One of the worse parts for me about this royal media frenzy is that despite the over saturation of coverage, not one TV channel has cashed in on this rare opportunity to air the 1991 John Goodman vehicle "King Ralph". As the most prominent mainstream film (aside from "The Queen") about the modern British Royal Family in the last 20 years and one of the most incisive commentaries on the complex historical culture clash between the United States and England, it's the perfect film to capture the zeitgeist of the moment.

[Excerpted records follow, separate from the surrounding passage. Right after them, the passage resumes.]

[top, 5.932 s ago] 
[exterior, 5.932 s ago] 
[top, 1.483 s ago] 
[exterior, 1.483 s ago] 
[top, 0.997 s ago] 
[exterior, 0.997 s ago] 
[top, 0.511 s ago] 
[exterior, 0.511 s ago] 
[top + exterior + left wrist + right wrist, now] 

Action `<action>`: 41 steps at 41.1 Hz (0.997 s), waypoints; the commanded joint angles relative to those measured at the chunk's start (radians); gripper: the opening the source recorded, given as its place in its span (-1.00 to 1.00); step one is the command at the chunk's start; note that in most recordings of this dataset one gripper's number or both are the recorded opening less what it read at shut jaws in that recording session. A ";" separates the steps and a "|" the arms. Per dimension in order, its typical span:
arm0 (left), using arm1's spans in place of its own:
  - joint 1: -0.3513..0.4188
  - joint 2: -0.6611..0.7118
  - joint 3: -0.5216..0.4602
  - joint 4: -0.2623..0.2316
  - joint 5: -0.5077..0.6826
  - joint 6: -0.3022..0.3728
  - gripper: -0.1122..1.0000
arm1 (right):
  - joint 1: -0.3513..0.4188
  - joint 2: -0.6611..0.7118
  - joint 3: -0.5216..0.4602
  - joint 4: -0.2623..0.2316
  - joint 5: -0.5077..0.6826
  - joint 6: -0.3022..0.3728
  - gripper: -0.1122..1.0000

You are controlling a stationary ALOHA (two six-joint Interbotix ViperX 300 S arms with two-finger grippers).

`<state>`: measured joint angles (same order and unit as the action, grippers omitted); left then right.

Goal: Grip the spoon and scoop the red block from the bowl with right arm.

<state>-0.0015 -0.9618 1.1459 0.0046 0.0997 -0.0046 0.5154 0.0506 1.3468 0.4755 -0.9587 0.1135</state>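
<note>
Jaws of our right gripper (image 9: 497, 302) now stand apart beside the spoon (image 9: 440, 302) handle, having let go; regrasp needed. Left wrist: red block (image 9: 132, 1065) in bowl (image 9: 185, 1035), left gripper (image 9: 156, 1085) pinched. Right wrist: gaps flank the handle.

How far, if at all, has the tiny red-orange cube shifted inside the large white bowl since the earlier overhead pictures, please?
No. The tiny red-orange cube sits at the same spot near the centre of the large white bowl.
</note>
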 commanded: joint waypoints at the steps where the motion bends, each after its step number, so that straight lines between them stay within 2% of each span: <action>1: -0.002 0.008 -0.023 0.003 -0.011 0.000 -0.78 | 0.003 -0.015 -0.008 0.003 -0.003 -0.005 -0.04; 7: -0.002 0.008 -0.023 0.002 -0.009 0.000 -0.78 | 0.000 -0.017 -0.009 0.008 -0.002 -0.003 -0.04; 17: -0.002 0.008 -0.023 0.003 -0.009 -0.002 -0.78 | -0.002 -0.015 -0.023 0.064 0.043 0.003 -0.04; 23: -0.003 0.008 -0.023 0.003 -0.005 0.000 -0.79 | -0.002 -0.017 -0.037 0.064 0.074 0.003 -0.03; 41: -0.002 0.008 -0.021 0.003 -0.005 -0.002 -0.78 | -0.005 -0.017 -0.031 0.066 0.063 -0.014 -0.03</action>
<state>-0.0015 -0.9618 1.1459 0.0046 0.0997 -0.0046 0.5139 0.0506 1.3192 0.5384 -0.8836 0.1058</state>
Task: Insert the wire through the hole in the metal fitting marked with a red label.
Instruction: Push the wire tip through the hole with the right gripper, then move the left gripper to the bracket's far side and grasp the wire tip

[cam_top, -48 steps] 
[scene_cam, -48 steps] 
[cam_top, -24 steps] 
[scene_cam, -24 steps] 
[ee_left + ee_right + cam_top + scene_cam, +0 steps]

If not now then when will the public get another opportunity so apt to watch this film? Its terrible box office history and critical drubbing has shown that it is certainly not meant for casual entertainment or humor. The only other time I can think of where an airing of "King Ralph" would be apropos would be if the entire Royal family perished en mass in some horrifying freak disaster like in the film (how is this movie even seen as a comedy in the UK?), but then you'd probably have some sensitive types claiming that an airing would be inappropriate.

All I'm saying is, the golden "King Ralph" showing window is rapidly closing by the hour. Will no one spare the mere two hours by Friday?